L’une des caractéristiques des jeux qui consacrent la magie envoûtante de la musique comme l’élément déclencheur, est le moteur de la « vibe ». Fil conducteur de la partie, le joueur doit l’intégrer, la sentir, faire corps avec elle, sans jamais se désynchroniser. Le rythme et le timing posent le cadre, conditionnent la réussite, ou bien l’échec. Avec à chaque fois, pour les plus forcenés, cette volonté de se dépasser, d’aller tutoyer la perfection, et de dynamiter le score.
La marge de progression, sur ce genre de jeux où la technique s’affine au fil des parties, est énorme. Un joueur de « Rythm game » confirmé se repère au premier coup d’œil, et il est improbable qu’un débutant puisse espérer lui tenir la dragée haute. À l’instar de certains FPS online, les jeux musicaux ont leurs codes, leurs factions, leurs équipes. L’entraînement est de rigueur, pour progresser, acquérir des automatismes, ainsi qu’une dextérité suffisante pour gagner en vitesse et ne pas se laisser dépasser par les plus hauts niveaux de difficulté. Très éprouvantes sur le plan physique, certaines parties de DDR nécessitent un état de forme digne d’un sportif de haut niveau. Pas d’improvisation possible, le jeu donne le « La ». Il indique, par un code couleur ou un symbole, la touche sur laquelle appuyer, ou le mouvement à réaliser; et surtout à quel moment. Une erreur sur un de ces deux paramètres, et c’est la partie parfaite qui s’envole. Les jeux musicaux sont ainsi, pour les plus perfectionnistes, un défilé de parties où l’obsession du score implique une concentration infinie, et un sang froid de démineur.

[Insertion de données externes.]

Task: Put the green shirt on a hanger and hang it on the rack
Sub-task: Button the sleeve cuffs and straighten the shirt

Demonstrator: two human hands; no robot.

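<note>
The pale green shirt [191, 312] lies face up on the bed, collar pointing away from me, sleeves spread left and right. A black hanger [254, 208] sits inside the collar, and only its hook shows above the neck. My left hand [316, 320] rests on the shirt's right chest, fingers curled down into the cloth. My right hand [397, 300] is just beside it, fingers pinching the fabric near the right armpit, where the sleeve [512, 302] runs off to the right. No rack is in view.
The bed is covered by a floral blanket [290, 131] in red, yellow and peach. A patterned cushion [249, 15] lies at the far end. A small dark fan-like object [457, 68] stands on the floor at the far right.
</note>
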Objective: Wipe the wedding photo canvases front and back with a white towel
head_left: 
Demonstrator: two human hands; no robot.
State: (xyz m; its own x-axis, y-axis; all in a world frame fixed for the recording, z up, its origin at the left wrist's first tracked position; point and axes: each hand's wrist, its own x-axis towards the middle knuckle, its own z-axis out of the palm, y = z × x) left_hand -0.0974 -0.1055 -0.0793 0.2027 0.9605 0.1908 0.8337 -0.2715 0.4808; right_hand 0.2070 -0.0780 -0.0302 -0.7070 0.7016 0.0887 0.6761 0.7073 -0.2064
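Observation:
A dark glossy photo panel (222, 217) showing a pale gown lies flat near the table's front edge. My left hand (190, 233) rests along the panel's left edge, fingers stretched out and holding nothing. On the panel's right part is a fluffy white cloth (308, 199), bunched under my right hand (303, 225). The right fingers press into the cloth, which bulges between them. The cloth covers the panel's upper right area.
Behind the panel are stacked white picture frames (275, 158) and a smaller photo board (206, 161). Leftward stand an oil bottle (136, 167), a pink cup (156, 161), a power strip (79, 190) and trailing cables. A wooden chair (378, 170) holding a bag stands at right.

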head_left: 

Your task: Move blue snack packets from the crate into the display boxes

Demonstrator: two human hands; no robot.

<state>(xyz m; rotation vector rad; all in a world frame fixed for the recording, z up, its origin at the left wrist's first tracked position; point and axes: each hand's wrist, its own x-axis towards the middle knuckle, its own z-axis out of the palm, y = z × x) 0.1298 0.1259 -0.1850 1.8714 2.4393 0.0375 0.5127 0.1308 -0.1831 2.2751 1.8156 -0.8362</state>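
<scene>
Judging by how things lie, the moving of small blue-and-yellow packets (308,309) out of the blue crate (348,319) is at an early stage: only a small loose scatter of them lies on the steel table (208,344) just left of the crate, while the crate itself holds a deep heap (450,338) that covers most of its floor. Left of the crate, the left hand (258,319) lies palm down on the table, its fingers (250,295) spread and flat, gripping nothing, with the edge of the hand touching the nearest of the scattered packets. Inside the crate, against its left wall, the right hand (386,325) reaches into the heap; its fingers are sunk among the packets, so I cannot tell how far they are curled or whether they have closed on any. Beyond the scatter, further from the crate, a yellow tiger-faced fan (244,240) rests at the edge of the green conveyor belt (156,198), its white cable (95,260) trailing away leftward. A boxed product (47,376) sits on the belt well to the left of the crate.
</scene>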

Et lorsque le rythme et le placement parfaits ne suffisent plus à épater les foules, le style et la chorégraphie entrent en scène. C’est la valeur ajoutée du joueur expérimenté, celle qui le singularisera par rapport à ses comparses. En simple ou en double, DDR offre ainsi la possibilité de véritables démonstrations de force, ou toutes les parties du corps sont sollicitées, y compris les mains. Sessions dos à l’écran, sauts d’une borne à l’autre, déguisements, mimiques célèbres, toutes les extravagances sont possibles, et même conseillées pour conquérir le public… Certains jeux musicaux s’offrent ainsi le luxe d’être à la fois agréables à jouer, et à regarder. DDR en compétition est un véritable spectacle : il éclipse tous ses clones et remporte la palme du meilleur jeu de danse.
Les jeux vidéo instrumentaux
Les jeux instrumentaux surfent sur les tendances musicales appréciées des adolescents. Leur pérennité est à ce prix. Le premier d’entre eux est Beatmania, simulateur de DJ doté de platines lumineuses. Apparu en 1997 au Japon, il s’est taillé une solide réputation chez les joueurs, séduits par le gameplay boutons/ platine, et les sonorités électro. Moins populaire en Occident, Beatmania s’est néanmoins offert moult adaptations consoles, notamment chez Sony. DJ Hero, sorti sur Xbox 360, Wii et PS3 en 2009, va allégrement copier le principe.
Guitar Freaks, toujours produit par Konami, est l’ancêtre de Guitar Hero. Accompagnant la déferlante DDR/Beatmania, il s’est montré pour la première fois en 1998 en arcade, avec un succès relativement important. Sa présence hors Japon fut cependant très discrète, et le jeu ne décolla jamais sur console, en raison de l’absence de guitare vendue avec le jeu, et d’une Playlist peu aguicheuse.
Guitar Hero va devenir un hit grâce à son univers en adéquation avec le retour du rock américain en 2006, et ses morceaux à même de plaire aux joueurs occidentaux, moins sensibles à la folklorique J-pop acidulée. Le joueur incarne le guitariste d’un groupe qui va gravir les échelons de la scène rock, et se produire sur des scènes de plus en plus imposantes. La guitare, qui fut immédiatement proposée en bundle avec le jeu, est pourvue de 5 boutons avec un code couleur, et d’un vibrato. Contenu téléchargeable et mode online permettent au hit d’Activision de truster les ventes à chaque fin d’année.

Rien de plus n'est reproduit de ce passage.